Your goal =
Return exactly the span of lines in the following data that opens with the line containing "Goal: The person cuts" and closes with the line containing "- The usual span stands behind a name". Include nothing else.

═════ Supplied records

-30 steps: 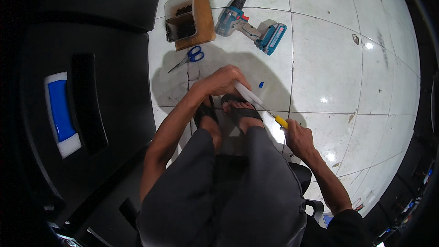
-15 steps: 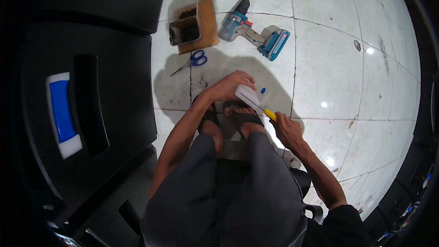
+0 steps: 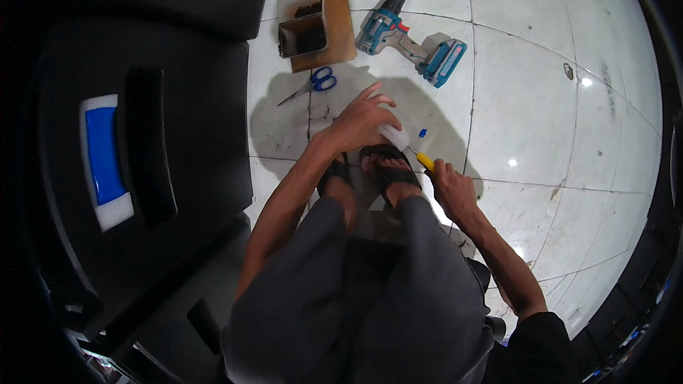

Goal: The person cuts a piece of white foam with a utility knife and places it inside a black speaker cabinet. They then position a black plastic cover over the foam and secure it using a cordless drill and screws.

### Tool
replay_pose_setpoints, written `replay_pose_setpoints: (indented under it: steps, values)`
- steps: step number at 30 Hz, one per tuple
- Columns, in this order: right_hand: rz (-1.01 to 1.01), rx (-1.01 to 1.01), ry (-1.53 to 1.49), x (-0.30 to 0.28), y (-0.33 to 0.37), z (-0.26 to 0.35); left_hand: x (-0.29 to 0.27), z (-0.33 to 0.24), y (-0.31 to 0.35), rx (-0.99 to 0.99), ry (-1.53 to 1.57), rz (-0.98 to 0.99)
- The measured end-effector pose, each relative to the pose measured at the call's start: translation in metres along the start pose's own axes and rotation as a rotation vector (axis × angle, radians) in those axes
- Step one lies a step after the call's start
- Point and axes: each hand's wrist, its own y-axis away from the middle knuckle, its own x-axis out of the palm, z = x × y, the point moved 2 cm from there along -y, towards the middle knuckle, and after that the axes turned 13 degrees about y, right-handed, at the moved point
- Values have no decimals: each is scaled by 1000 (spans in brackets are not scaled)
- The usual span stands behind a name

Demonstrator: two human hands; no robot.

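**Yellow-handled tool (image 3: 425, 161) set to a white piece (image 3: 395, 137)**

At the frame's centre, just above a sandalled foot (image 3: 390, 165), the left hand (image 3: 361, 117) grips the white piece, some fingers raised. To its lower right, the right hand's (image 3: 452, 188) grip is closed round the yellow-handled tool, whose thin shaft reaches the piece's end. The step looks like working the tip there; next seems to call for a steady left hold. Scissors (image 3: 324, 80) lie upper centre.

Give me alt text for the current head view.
The right hand holds a yellow-handled tool to a white piece at the left hand. Beyond, on white tiles: blue-handled scissors, a teal drill, a container on cardboard.
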Motion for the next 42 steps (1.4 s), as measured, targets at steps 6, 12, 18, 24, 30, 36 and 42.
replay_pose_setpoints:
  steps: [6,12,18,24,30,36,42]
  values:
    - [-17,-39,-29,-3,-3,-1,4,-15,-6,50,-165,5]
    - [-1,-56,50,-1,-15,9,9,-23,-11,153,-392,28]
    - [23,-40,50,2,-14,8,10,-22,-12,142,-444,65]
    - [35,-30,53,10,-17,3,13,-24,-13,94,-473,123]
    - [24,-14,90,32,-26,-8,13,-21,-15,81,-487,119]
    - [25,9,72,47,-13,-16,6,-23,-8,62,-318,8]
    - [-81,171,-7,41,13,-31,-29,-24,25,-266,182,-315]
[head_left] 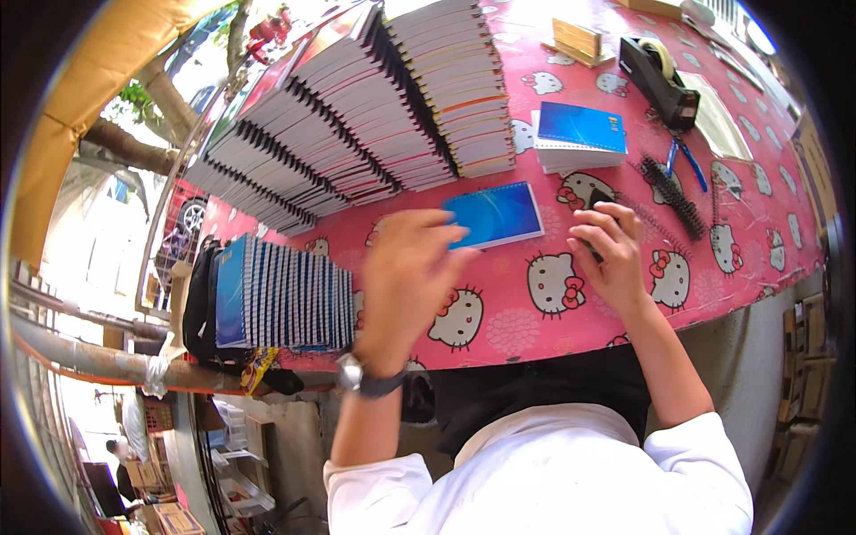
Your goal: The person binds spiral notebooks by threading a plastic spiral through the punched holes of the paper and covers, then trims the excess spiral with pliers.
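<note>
A blue-covered spiral notebook [495, 217] lies flat on the pink table. At its left edge is my left hand [406, 272], slightly blurred, fingers and thumb apart with nothing visible between them; I cannot tell whether the fingertips touch the cover. To the right of the notebook my right hand [613, 250] is curled round a small dark object, mostly hidden by the fingers, whose kind I cannot make out. Just beyond that hand sit loose black spiral binding coils [673, 198] and blue-handled pliers [687, 165]. Farther back rests a small stack of blue-covered booklets [581, 129].
Tall stacks of spiral-bound books [357, 116] fill the far left. A row of bound blue notebooks [285, 294] stands at the near left. A black tape dispenser [660, 85] and a wooden holder [577, 43] occupy the far right of the patterned pink tabletop [513, 330].
</note>
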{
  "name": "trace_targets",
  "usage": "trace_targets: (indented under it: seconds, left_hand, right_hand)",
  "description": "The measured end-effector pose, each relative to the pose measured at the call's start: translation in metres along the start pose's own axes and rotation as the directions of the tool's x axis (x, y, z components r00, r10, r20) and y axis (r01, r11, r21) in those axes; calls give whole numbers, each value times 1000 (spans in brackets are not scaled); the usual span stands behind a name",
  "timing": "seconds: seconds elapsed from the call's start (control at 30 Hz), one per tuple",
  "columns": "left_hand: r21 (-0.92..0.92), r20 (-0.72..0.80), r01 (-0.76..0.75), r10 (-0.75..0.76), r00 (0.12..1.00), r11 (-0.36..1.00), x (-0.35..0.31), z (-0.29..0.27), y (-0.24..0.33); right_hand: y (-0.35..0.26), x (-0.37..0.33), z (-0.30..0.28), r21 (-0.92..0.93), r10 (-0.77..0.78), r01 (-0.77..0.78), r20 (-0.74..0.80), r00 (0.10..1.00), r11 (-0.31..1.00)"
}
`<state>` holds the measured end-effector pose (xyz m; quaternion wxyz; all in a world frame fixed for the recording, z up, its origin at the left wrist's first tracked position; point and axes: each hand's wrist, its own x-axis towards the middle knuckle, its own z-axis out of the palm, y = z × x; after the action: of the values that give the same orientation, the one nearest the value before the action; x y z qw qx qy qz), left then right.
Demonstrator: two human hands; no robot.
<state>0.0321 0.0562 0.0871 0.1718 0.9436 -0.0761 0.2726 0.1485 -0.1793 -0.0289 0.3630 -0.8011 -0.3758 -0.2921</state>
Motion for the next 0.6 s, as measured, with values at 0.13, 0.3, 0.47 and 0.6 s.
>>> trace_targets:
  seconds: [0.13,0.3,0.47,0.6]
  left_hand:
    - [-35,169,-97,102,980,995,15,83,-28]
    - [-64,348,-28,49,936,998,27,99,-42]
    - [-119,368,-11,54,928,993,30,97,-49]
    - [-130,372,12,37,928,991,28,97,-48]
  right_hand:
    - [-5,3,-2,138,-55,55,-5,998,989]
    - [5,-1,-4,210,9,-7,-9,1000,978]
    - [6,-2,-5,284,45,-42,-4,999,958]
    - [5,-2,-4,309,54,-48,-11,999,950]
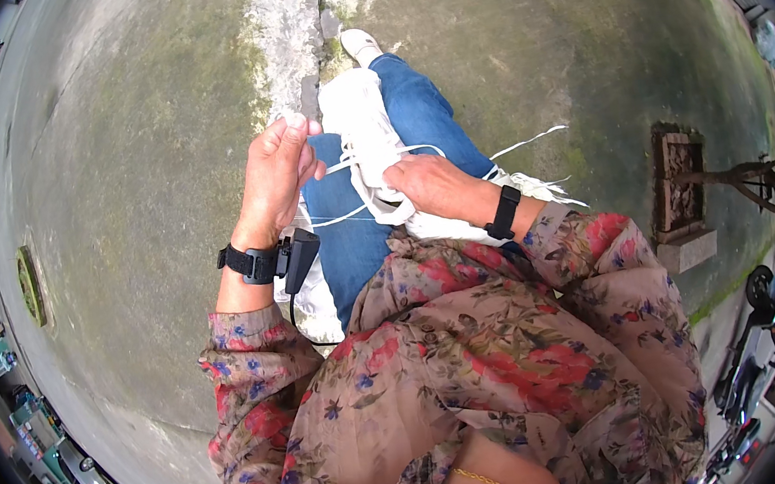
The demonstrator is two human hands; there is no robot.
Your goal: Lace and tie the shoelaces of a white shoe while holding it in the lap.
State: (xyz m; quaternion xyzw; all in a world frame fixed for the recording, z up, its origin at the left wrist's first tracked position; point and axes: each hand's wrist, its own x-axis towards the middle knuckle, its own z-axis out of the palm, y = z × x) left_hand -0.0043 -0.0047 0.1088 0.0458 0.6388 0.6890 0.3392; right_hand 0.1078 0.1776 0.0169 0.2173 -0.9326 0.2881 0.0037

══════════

Task solution =
Goal: The person cuts a piece of white foam with a utility knife and places it inside a black speaker cabinet. They then position a black plastic cover over the foam and secure it using a cordless drill and screws.

### Tool
replay_pose_setpoints, written `replay_pose_setpoints: (indented under it: steps, values)`
- steps: step number at 30 Hz, one per tuple
- Columns, in this order: right_hand: rz (-1.01 to 1.01), rx (-1.01 to 1.01), ry (-1.53 to 1.49), x (-0.30 to 0.28), y (-0.33 to 0.37), z (-0.26 to 0.35); left_hand: x (-0.29 to 0.27), z (-0.33 to 0.24), y (-0.31 to 0.35), rx (-0.99 to 0.99), ry (-1.53 to 1.57), rz (-0.98 to 0.99)
- The measured end-effector pose, each relative to the pose measured at the call's start: translation in metres along the start pose's own axes and rotation as a rotation vector (axis × angle, radians) in those axes
- Step one lies a step after the call's start
- Point and axes: each hand's wrist, its own y-axis away from the middle knuckle, its own x-axis out of the palm, z = x × y, the point moved 2 cm from there along -y, towards the middle knuckle, and after that the axes turned 13 degrees about y, right-handed, at the moved point
- Values have no decimals: each is scaled by 1000 (spans in brackets are not scaled)
- The usual span stands behind a name

The answer has been fully written out.